Once the deal had been confirmed, Luciano suggested to Haffenden that it would be a lot easier for him to make his contributions to national defense if he were not confined in Dannemora, so
far from everyone he knew and would have to confer with. He would need to have constant contact with his friends in New York and around the country, he told Haffenden, would need to talk personally with couriers who would pass on his orders to the hierarchy of his nationwide organization. Among those he would need to see constantly, he said, were Lansky, Costello, Lanza, Albert Anastasia and Tony Anastasio, Adonis and several others. For them to journey regularly to Dannemora would be a great hardship.

With the concurrence of Dewey and Judge McCook, Luciano was immediately transferred to the “country club” of the New York penal system, Great Meadow Prison in Comstock, just north of Albany. There he settled in comfortably, waiting for the end of the war and his freedom. It was an easy life; he had the run of the prison, food of his choosing was brought in at his expense from the outside, he was allowed to install personal furnishings in his cell. At the request of naval intelligence, a private office was set aside for his conferences with Haffenden and with the steady stream of underworld visitors who poured in several times a week, supposedly involved with the top-secret “Operation Underworld.” Those conferences, however, dealt not with the war effort but with the mob’s own business, in gambling and black markets, and particularly with plans for the postwar years.

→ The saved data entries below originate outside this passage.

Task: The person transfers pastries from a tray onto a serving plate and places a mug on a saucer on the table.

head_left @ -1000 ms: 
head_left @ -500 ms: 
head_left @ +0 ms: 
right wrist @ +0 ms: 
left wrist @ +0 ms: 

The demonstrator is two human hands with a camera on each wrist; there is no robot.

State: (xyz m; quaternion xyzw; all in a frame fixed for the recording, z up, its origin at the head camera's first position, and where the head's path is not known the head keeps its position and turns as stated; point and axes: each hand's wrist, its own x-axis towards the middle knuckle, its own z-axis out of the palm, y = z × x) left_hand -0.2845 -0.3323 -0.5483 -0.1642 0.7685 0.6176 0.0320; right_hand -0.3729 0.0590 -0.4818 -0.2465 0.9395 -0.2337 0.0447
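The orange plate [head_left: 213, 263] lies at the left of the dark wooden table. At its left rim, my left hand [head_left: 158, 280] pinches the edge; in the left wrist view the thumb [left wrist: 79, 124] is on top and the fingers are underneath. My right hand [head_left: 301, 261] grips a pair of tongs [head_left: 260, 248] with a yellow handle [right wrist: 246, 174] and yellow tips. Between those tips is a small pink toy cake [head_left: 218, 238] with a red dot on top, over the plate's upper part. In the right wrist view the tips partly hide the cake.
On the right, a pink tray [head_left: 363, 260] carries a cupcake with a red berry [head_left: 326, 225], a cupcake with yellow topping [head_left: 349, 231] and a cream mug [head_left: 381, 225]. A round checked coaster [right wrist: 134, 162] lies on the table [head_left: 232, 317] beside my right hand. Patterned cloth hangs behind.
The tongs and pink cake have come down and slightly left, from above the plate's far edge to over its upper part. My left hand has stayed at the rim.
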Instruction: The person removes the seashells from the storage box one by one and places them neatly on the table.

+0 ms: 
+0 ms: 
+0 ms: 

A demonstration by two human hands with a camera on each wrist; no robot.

“The warden was a guy named Vernon Morhous, a really very sweet guy. Naturally, we had him in our pocket, but there wasn’t nothin’ unusual about that; there ain’t a jail in the world where money can’t buy a little bit or a lotta favors. Morhous made no trouble for me; he gave me anythin’ I wanted that was reasonable; in fact, a couple of times he even let me go to Albany with a guard for a little relaxation, just to walk around the streets without handcuffs. I gave him my word I wouldn’t pull nothin’ and I never did. He trusted me, and I could’ve ruined him if I broke my word.

“But it was no tea party, the time I spent in Great Meadow. The war didn’t end until 1945 and by the time they got through with all the shitty paperwork and red tape, I never really got free until the beginnin’ of 1946. That condition of Dewey’s cost me almost three and a half long years in jail, just because he didn’t have the guts to let me out sooner. Also, we hadda get things movin’ long before the war was over; I mean, to start the wheels in motion.”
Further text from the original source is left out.